> Activity
What you give back should be exactly the opening lines of the data, ending with the line that contains "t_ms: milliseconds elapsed" and including it.

[Source data]
== Segment start ==

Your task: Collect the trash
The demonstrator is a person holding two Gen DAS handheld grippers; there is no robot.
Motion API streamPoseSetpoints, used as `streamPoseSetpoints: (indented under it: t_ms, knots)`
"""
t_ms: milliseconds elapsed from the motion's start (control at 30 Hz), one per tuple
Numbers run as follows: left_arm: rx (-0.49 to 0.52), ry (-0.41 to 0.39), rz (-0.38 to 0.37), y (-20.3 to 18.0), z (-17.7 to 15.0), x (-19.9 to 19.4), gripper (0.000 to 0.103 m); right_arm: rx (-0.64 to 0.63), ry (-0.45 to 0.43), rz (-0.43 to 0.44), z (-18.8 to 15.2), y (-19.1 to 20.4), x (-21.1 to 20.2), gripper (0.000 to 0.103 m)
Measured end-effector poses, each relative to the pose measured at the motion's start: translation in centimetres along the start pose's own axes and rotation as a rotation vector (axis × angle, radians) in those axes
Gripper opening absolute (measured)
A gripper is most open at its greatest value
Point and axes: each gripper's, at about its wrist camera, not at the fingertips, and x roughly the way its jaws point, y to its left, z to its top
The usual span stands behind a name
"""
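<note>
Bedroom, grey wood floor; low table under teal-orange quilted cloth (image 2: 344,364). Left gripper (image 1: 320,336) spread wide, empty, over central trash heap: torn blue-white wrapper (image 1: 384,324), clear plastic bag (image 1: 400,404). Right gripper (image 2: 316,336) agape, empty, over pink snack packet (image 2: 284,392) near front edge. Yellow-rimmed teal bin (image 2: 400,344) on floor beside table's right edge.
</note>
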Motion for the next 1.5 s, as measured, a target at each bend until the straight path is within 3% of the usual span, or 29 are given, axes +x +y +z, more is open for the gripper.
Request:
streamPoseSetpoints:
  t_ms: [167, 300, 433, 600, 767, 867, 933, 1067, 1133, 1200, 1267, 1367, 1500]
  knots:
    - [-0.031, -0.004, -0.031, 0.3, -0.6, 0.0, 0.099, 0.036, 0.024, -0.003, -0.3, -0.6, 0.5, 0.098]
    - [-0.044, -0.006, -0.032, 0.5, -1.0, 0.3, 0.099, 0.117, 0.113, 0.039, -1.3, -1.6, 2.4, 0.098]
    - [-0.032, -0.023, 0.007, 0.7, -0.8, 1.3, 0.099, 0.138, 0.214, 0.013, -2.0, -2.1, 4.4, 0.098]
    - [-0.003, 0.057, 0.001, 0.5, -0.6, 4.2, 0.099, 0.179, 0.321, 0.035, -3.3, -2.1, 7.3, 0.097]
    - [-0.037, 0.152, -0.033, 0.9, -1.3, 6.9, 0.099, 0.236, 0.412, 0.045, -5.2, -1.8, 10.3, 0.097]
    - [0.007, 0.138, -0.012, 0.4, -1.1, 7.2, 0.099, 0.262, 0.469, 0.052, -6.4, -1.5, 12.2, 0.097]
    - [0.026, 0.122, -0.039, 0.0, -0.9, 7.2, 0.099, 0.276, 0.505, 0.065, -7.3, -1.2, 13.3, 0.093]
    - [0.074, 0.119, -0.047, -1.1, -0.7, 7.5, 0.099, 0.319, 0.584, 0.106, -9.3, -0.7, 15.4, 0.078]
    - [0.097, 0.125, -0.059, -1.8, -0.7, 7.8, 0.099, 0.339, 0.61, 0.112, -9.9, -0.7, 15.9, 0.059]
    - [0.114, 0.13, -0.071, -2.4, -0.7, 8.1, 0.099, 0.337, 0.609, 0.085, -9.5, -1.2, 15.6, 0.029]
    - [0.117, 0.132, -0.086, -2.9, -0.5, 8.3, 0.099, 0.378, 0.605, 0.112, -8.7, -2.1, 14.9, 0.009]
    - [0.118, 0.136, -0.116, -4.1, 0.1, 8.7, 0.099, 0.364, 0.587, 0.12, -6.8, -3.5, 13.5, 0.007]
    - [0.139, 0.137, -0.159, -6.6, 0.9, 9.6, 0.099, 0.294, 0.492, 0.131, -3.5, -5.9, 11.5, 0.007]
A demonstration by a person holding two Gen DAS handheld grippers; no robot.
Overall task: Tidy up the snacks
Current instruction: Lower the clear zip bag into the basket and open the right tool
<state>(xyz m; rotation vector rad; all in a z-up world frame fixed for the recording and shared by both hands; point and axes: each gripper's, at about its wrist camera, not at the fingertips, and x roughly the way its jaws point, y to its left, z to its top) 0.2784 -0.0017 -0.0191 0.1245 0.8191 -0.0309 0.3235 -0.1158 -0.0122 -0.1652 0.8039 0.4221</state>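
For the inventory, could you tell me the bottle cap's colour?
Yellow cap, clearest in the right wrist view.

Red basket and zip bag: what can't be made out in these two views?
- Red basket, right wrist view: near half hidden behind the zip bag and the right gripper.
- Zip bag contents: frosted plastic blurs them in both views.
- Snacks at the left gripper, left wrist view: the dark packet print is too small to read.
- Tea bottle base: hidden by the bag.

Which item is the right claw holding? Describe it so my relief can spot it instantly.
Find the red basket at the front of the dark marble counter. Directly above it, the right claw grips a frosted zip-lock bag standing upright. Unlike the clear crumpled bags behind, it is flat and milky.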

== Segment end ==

> Exercise output
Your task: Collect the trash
The demonstrator is a person holding two Gen DAS handheld grippers; there is no robot.
Motion API streamPoseSetpoints, used as `streamPoseSetpoints: (indented under it: t_ms, knots)`
"""
t_ms: milliseconds elapsed from the motion's start (control at 30 Hz), one per tuple

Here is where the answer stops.